10. The Commission or, in the case of a court-appointed trustee, the court, may on its own initiative or at the request of the trustee issue such additional orders or directions as may be necessary or appropriate to accomplish the divestiture required by this Order.
 
11. In the event that the Trustee determines that he or she is unable to divest the Trustee Assets in a manner consistent with the Commission's purpose in Paragraph II, the trustee may divest additional ancillary assets of Respondent related to the Trustee Assets and effect such arrangements as are necessary to satisfy the requirements of the Order.
 
12. The trustee shall have no obligation or authority to operate or maintain the Trustee Assets.
 
13. The trustee shall report in writing to Respondent and the Commission every thirty (30) days concerning the trustee's efforts to accomplish divestiture.

IV

IT IS FURTHER ORDERED that Respondent shall:

  1. Grant to the Acquirer, at the time of the divestiture, a paid-up, perpetual, non-exclusive license, with no continuing royalties and with unlimited rights to sub-license, to the Hollander Interchange and to each update of the Hollander Interchange, including but not limited to (alpha) and (beta) releases of any updates, prepared by or for Respondent for a period of three (3) years starting at the date of divestiture, or for such longer period and on such terms as may be agreed by the Acquirer and Respondent, and the right to use the name "Hollander Interchange" in reference to the Hollander Interchange and updates prepared by or for the Respondent pursuant to this Paragraph IV.A. Respondent shall provide such updates to the Acquirer no later than when it first provides each such update to its salvage yard customers; and
  2. Provide to the Acquirer, at the time of the divestiture, a copy of, and non-exclusive license to, all computer programs and databases, and a list of and sources for all information, used by Respondent to update the Hollander Interchange.

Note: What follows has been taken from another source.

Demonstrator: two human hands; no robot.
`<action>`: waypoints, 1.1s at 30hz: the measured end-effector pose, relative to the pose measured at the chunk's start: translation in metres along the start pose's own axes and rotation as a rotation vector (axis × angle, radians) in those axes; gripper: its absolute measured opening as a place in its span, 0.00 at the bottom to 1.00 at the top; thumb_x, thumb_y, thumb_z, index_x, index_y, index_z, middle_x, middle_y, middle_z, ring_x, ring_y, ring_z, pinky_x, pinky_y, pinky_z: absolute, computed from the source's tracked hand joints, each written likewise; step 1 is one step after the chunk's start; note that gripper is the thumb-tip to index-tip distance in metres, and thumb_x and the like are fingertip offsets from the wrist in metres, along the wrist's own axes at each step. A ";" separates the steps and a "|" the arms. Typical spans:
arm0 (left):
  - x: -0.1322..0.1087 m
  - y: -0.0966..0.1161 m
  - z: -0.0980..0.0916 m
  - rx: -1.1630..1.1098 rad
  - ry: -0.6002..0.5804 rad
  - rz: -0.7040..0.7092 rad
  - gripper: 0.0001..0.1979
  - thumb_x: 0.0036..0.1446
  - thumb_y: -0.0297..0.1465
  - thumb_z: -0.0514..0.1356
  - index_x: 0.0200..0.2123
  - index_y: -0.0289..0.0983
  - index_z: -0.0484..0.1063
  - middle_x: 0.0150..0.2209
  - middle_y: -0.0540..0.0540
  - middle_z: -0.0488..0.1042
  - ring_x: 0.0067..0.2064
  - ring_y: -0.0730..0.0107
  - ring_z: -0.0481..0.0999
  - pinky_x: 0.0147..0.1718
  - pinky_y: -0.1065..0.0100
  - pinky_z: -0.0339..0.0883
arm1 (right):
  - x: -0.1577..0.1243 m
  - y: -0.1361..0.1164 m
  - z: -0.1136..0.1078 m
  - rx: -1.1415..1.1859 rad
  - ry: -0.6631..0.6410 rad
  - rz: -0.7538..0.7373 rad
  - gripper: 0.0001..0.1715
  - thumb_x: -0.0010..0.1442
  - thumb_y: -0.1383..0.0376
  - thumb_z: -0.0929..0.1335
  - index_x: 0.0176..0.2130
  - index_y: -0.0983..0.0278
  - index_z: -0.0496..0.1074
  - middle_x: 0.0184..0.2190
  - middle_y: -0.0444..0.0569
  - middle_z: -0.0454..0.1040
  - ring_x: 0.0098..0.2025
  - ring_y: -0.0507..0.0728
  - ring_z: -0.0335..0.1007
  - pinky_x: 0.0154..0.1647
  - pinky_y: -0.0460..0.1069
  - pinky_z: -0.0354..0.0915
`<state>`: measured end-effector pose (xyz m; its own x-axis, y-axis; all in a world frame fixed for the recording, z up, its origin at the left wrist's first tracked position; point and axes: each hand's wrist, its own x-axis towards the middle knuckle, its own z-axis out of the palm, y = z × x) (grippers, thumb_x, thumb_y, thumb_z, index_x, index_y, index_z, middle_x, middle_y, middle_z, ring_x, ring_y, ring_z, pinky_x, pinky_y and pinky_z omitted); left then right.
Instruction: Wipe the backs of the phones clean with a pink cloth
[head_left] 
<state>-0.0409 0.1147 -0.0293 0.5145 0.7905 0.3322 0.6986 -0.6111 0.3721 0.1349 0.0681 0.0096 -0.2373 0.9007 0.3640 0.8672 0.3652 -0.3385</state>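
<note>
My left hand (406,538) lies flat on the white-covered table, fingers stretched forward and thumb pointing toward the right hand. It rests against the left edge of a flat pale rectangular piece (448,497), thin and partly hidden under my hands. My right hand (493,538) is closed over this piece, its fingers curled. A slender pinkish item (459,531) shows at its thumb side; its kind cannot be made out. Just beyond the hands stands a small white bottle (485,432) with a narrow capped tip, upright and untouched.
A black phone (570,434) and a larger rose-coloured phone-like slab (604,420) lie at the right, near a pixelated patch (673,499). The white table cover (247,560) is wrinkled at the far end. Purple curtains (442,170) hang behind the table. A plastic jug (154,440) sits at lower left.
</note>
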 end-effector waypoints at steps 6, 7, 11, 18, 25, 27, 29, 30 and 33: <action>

PROVIDED, HOWEVER, Respondent may include in the license entered pursuant to this Paragraph IV a provision preventing or limiting the Acquirer from reproducing and selling the copyright protected format of Respondent's printed, book form of the Hollander Interchange, but Respondent shall not otherwise restrict the Acquirer from producing and selling the Hollander Interchange in any form, including in printed, book form.

V

IT IS FURTHER ORDERED that Respondent shall, for a period of twelve (12) months from the date of the divestiture pursuant to Paragraph II or Paragraph III of this Order, allow, without penalty, any customer who entered into a contract for HYMS or EDEN between April 1, 1995 and the date of divestiture, to switch from HYMS to an AutoInfo YMS or any yard management system licensed or sold by the Acquirer and/or switch from EDEN to the AutoInfo Communication Systems or to any communications systems licensed or sold by the Acquirer.

VI

IT IS FURTHER ORDERED that:

A. Respondent shall not prevent, prohibit or restrict or threaten to prevent, prohibit or restrict any person who was employed by Respondent in Parts Services, or formerly by AutoInfo, Inc., at any time since January 1, 1995, from working for the Acquirer and shall cooperate with the Acquirer in effecting transfer to the Acquirer of any such employee who chooses to transfer to the Acquirer. Respondent shall not offer any incentive to any such employees to decline employment with the Acquirer or to accept other employment by ADP; and shall remove any non-compete or confidentiality restrictions with respect to employment of such employees by the Acquirer. Respondent shall pay, for the benefit of such employees transferring to the Acquirer, accrued bonuses, vested pensions and other accrued benefits.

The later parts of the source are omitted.